Data extracted from a collection
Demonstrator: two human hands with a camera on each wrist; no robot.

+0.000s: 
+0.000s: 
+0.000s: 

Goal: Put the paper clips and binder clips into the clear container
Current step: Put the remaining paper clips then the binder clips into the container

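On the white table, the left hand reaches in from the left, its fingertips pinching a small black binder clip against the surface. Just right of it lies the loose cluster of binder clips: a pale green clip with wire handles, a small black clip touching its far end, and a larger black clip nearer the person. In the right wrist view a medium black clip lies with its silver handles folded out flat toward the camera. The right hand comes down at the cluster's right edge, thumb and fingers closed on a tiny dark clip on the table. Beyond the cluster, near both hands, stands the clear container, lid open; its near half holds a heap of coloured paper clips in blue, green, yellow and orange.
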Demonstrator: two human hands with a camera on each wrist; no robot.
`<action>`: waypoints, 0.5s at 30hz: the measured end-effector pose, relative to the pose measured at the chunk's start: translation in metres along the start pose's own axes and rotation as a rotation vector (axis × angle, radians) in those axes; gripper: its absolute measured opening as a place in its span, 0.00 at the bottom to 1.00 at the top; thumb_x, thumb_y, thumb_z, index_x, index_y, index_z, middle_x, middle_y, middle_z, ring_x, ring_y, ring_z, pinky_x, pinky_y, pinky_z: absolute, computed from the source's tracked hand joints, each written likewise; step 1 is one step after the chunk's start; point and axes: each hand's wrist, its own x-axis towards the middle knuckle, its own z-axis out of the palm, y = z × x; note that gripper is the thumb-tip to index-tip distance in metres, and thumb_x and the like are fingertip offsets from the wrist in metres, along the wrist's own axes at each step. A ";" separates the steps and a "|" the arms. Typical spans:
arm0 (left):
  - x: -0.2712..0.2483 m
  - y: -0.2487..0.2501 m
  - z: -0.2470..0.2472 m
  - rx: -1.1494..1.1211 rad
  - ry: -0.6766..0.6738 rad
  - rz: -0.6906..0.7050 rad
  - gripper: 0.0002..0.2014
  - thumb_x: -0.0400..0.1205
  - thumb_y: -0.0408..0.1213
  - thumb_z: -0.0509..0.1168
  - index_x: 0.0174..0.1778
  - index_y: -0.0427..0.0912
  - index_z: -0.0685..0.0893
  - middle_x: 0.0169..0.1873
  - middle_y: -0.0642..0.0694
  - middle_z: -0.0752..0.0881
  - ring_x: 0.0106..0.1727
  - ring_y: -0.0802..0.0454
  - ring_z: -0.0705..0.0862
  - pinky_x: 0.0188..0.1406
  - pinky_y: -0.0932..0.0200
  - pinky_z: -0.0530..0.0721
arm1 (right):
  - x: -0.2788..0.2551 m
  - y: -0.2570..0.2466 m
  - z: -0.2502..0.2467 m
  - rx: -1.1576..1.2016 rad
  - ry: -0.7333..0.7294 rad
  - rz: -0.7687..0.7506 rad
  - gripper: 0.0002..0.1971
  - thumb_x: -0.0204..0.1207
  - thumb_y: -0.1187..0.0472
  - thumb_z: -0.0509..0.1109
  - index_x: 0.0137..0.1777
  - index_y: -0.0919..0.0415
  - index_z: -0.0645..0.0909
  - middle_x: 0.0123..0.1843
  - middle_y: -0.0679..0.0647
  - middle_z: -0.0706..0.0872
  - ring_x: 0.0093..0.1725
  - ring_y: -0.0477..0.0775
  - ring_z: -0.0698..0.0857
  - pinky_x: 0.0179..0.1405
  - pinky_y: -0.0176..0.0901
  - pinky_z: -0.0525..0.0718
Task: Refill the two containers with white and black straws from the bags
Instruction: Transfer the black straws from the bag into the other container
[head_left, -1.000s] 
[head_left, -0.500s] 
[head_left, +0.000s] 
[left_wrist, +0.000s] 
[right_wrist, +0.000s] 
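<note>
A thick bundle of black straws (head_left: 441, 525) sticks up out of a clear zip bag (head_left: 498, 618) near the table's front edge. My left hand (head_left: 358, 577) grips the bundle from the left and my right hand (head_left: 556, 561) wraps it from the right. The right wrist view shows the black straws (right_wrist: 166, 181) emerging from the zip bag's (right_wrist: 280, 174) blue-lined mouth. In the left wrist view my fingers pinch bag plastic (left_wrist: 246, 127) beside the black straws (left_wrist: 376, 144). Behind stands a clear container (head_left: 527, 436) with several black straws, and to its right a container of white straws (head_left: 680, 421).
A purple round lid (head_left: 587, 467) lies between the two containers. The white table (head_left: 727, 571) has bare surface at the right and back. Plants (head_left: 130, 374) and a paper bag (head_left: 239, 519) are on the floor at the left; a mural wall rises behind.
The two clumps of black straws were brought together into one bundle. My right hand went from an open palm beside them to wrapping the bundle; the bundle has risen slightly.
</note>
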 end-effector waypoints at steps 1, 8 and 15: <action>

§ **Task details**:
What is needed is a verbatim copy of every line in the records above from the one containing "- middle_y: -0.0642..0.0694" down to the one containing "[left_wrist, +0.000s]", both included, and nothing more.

§ **Result of the exercise**:
  - middle_y: -0.0642..0.0694
  - middle_z: -0.0752..0.0881
  - ring_x: 0.0106..0.1727
  - ring_y: -0.0802..0.0454
  - ring_z: -0.0705..0.0862
  - pinky_x: 0.0188..0.1406
  - pinky_y: -0.0932..0.0200
  - pinky_z: -0.0530..0.0721
arm1 (right):
  - x: -0.2788..0.2551 m
  - y: -0.2570..0.2466 m
  - z: -0.2502..0.2467 m
  - rx: -1.1576..1.2016 rad
  - ry: -0.7333..0.7294 rad
  - rz: -0.7687..0.7506 rad
  - gripper: 0.0002..0.1971
  - thumb_x: -0.0204..0.1207
  - thumb_y: -0.1187..0.0472
  - thumb_z: -0.0509..0.1109
  - index_x: 0.0137..0.1777
  - index_y: -0.0919..0.0415
  - index_z: -0.0645..0.0909
  - middle_x: 0.0123..0.1843
  - middle_y: -0.0679..0.0647
  - middle_z: -0.0706..0.0872
  - ring_x: 0.0093..0.1725
  - ring_y: -0.0477..0.0775
  - ring_z: -0.0698..0.0857
  - pinky_x: 0.0179..0.1405
  - pinky_y: -0.0176..0.0901
  - pinky_z: -0.0525..0.0718
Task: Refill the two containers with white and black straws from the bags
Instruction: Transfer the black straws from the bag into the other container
[head_left, -1.000s] 
[head_left, -0.500s] 
[head_left, +0.000s] 
[left_wrist, +0.000s] 

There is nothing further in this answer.